Sunday, December 29, 2013

It Was Never About The Money, Stupid: The Similarities Between Copyright Monopoly Madness & Boston Tea Taxes

“You are just spoiled brats who don’t want to pay”, said the copyright industry as people shared culture and knowledge online. “You are just spoiled brats who don’t want to pay”, said the English after the Boston Tea Party. The underlying mechanisms are basically the same.
With every new breakthrough, old scarcities are turned into abundances, and new scarcities appear around the new abundances. When households were electrified, household food cooling became abundant, the icemaking industry went out of business overnight, and electricians came on stage. When electric lamp posts arrived, the lamplighter profession went obsolete, and again, more electricians were needed. When e-mail arrived, the postal service and mailmen went largely obsolete, but sysadmins were needed instead.
When computers allowed us to manufacture our own copies of culture and knowledge from what we observed firsthand online, the copyright industry – which held a monopoly on such duplication, keeping culture and knowledge scarce – went obsolete, and in the face of the new abundance of culture and knowledge everywhere, new scarcities appeared. For example, when you have more or less all the world’s music on your hard drive, it becomes tiresome and laborious to sort it into listening to what you want.
When the music service Pandora was launched, it did exactly this: it solved the new scarcity, the ability to sort out the abundance. I am paying subscriber number 110 out of today’s 20 million or so (and I’ve also been paying for ways to circumvent the silly attempt to lock the service to the United States).
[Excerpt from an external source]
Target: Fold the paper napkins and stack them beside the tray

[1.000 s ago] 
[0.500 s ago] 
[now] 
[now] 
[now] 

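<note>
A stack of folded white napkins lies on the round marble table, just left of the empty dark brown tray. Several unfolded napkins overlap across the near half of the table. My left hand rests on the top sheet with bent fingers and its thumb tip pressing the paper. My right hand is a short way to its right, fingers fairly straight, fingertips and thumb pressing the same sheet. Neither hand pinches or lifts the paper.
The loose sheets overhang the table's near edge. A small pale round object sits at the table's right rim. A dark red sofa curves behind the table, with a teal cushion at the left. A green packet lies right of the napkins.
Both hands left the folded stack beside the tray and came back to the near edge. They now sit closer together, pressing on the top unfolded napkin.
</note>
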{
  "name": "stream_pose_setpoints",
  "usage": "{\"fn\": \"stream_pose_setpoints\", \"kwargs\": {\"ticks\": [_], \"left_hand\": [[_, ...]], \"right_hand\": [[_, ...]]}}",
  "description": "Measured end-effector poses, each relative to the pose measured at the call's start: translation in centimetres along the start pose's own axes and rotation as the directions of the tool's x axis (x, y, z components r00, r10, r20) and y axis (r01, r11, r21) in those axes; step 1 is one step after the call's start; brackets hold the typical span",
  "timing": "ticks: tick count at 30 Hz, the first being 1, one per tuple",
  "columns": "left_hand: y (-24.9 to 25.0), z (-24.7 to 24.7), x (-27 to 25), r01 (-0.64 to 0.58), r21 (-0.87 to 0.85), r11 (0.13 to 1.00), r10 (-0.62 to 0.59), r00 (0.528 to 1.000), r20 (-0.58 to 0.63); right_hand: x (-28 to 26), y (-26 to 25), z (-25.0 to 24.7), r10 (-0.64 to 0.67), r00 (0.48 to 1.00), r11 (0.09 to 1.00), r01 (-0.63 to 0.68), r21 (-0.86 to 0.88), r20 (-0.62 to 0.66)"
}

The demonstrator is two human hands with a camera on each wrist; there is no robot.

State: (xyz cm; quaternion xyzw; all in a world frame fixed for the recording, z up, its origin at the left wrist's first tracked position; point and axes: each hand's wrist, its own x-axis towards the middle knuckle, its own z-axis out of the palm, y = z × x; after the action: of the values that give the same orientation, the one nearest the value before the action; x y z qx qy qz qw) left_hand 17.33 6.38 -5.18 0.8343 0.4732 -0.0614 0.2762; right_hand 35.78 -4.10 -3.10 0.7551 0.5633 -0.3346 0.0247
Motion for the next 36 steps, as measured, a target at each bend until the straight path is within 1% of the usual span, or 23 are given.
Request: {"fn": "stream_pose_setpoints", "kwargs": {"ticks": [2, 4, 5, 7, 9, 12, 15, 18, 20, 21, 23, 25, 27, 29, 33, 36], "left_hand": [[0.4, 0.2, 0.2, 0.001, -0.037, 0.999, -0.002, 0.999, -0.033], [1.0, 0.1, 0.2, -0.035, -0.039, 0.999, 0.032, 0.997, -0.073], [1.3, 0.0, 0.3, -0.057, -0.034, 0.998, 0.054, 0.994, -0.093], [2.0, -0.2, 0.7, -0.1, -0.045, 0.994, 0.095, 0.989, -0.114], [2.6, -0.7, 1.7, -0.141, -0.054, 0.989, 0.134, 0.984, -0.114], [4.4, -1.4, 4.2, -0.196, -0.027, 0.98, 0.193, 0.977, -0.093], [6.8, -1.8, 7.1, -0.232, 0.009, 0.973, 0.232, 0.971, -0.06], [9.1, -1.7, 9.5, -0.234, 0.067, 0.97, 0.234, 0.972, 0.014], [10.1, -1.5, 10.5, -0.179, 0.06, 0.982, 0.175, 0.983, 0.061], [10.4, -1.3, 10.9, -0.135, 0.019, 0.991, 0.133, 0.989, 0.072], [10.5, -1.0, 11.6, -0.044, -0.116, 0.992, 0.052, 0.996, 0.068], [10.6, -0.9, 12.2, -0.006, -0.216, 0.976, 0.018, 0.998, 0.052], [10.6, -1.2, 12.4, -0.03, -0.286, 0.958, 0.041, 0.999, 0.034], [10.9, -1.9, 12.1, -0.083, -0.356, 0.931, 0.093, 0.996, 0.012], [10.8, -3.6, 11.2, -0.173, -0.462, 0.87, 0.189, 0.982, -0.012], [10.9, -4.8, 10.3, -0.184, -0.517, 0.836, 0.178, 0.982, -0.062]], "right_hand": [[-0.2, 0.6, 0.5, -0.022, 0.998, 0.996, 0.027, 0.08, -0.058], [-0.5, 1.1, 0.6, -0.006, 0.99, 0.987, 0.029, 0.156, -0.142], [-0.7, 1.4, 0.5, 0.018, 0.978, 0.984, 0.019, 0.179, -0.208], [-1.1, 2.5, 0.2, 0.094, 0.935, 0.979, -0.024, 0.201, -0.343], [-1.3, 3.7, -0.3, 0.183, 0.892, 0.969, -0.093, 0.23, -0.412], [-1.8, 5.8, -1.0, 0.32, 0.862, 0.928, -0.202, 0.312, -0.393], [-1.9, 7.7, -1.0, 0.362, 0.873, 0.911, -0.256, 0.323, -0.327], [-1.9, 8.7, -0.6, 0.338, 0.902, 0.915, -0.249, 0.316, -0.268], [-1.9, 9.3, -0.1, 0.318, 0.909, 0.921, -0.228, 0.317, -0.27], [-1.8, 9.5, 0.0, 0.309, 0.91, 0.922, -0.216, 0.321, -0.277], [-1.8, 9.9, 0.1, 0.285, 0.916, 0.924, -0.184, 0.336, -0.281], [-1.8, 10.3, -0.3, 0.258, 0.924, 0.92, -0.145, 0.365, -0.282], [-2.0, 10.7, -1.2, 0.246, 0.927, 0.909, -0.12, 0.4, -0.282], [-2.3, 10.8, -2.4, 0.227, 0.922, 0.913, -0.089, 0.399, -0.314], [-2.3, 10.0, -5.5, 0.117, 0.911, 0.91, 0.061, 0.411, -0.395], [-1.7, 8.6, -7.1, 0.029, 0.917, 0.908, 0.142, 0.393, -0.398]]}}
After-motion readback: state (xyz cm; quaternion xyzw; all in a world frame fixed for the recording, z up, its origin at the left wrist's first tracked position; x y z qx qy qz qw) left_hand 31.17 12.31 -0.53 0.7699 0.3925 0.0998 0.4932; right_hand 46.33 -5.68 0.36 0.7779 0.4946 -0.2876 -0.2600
This is easy to verify.
This is notable because pirates aren’t unwilling to pay for culture and knowledge services. However, pirates (and by “pirates” I mean the younger 150 million Americans, 250 million Europeans, and roughly the younger half of the rest of the world’s population) are unwilling to pay for obsolete services, such as duplication. Pirates are early adopters.
Let’s take that again, because it is key to stopping parroting this ignorance of “don’t want to pay” about the situation with people happily sharing culture and knowledge online:
Pirates are early adopters. If you put something new and shiny in their hands, they will throw money at you. Conversely, they will be among the first to identify a stale market and abandon it. Further, they will not – ever – accept laws that lock them in to a service they haven’t asked for, especially not when they can do the same thing themselves at practically no effort, such as manufacturing copies of movies, music, games, or software from their own raw material and labor.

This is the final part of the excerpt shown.